Staff arrived for work in London's financial district in a subdued and sombre mood on Wednesday.

The streets lacked the usual jostle, few commuters spoke, most looked down and many were pale-faced and red-eyed.

Middle-aged investment bankers in pinstriped suits brushed past, their faces showing plainly that they had spent the night in tears.

Many staff stayed away from work altogether.

At Bank tube station, lawyer Michael Vernell looked around him and said: "The City actually looks very quiet, the trains seemed very quiet and the stations are quite quiet."

Bank station is at the heart of the City, near the London Stock Exchange and the Bank of England.

Every day thousands of commuters arrive there from throughout London and surrounding dormitory towns, but the day after the attack on Wall Street numbers were down.

The same bleak faces and intense quiet was obvious on most tube lines as people rode into work.

"Everyone was just quiet, reading the news," said Michael Chisholm, who works at Swiss bank UBS.

Too upset

Most City workers BBC News Online spoke to said there was a strong desire for business to go ahead as usual, but it was simply not possible because too many people are in shock.

It is horrendous, absolutely horrendous

Susan Harrap, US law firm worker

The London Stock Exchange and other City institutions held one minute's silence at 12.45 GMT.

Susan Harrap, who works for a US law firm, said she expected many of her colleagues would spend the day trying to contact relatives and friends in America.

Work had stopped as news of the atrocities emerged on Tuesday as her American colleagues tried, and failed, to get international phone lines.

"Nothing was being done. Everyone was too upset," she said.

"We have got to wait today and see what the effect is... It is horrendous, absolutely horrendous."

Sheer shock

Even for those who have no such fears about those close to them, the shock of what happened on Wall Street means that trading is likely to subdued in other markets on Wednesday.

It's not so much the money as much as the sheer shock that will have an effect for a while

Guy Giblen, Bank of Scotland worker

"It's not so much the money as much as the sheer shock that will have an effect for a while," said Guy Giblen, who works in Bank of Scotland's corporate banking division.

"It's going to make people very aware of their own mortality."

Many dealers were stoic in their outlook.

"It is indeed business as usual," Richard Hunter, head of dealing services at NatWest Stockbrokers, told the BBC's World Business Report.

"We are expecting some intermittent interruptions. Our building is opposite the Bank of America building, which was cordoned off.

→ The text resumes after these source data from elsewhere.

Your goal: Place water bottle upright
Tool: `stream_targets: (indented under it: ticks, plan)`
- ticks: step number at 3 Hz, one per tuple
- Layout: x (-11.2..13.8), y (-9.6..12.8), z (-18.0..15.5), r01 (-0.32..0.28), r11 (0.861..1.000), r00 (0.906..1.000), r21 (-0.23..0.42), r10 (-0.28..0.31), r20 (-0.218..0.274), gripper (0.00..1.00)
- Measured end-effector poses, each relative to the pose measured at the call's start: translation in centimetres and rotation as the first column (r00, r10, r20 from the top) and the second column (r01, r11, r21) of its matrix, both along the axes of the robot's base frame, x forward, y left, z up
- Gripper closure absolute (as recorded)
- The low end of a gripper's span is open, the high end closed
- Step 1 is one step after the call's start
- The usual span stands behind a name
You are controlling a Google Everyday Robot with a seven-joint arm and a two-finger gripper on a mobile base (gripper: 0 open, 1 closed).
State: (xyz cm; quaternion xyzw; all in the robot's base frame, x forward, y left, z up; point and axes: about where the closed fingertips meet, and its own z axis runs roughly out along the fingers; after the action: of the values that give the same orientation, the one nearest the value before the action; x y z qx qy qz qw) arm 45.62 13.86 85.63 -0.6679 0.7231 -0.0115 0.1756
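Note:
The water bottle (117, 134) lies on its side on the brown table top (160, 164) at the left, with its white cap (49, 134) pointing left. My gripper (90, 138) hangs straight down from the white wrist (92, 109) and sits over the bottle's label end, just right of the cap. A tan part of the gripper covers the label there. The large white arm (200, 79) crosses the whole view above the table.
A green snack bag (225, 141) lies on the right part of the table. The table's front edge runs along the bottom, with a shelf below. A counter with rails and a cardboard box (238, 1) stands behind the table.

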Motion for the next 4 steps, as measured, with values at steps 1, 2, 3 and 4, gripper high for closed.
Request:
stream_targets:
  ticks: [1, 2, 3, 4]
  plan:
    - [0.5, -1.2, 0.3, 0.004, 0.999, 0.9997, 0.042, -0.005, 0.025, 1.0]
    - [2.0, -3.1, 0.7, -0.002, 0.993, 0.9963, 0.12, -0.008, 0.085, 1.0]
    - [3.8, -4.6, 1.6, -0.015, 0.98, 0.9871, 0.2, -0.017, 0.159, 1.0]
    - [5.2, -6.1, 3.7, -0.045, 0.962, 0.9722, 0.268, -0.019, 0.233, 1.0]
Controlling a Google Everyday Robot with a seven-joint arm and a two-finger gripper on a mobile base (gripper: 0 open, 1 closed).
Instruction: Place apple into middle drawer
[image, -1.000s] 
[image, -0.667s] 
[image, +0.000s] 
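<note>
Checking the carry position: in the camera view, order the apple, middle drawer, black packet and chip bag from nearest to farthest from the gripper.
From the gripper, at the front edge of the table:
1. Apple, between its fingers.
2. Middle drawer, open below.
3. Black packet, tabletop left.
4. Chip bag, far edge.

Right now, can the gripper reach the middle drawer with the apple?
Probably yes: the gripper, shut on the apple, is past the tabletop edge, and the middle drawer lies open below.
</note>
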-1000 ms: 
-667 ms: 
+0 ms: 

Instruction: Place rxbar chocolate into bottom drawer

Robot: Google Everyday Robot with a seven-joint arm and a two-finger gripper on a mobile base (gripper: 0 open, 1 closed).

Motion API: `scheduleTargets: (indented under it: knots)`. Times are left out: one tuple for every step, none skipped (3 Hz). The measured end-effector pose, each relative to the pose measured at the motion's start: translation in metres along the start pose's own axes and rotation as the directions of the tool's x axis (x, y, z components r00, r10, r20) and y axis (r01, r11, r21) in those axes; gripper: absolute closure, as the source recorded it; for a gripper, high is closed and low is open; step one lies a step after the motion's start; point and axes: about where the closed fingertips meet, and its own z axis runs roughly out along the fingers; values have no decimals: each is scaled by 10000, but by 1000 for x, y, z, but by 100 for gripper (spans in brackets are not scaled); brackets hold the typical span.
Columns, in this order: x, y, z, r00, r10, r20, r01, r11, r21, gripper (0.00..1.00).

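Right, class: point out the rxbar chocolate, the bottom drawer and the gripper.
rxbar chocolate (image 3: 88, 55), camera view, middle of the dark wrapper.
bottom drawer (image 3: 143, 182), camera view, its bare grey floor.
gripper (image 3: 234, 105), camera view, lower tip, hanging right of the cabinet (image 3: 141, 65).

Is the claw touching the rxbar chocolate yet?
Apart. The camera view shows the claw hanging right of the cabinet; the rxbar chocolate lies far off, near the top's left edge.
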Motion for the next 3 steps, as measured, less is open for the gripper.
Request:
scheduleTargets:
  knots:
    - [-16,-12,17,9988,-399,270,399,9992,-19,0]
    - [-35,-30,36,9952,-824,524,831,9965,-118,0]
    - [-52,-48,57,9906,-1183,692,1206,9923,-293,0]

"In terms of markets itself, we have all our links up and running and we are going to continue to keep our chins up," he added.

No extra security

In London's other financial centre, Canary Wharf in the Docklands, itself the target of a terrorist attack in the past, building workers said they had not been told of any special security precautions, though they had seen more police on the street.

"The security is just the same as it is for any other day", said one builder, who did not wish to give his name.

Some Canary Wharf workers admitted to feeling more vulnerable in the wake of Tuesday's attack.

"Most people... feel that working in Canary Tower, if anyone is going to target our area, they are going to go for this tower," one city worker told the BBC's World Business Report.

A group of air conditioning fitters said their company had not told them to take any extra security measures.

Business meetings, meanwhile, appeared to be going ahead as normal as well.

Tim Dixon, who works for telecoms and web hosting firm Worldcom, was due to visit a US bank in the Docklands to talk about provisions for disaster recovery.

Sun Microsystem's David Hard, also on web-related business at Canary Wharf, said his customer had told him that business would go ahead as normal.

NatWest Stockbrokers' Richard Hunter
"We are going to continue to keep our chins up"
The BBC's Manuela Saragosa
"Staff were expected to turn up for work as usual"
The BBC's Alex Ritson
"Canary Wharf has become home to many London banks"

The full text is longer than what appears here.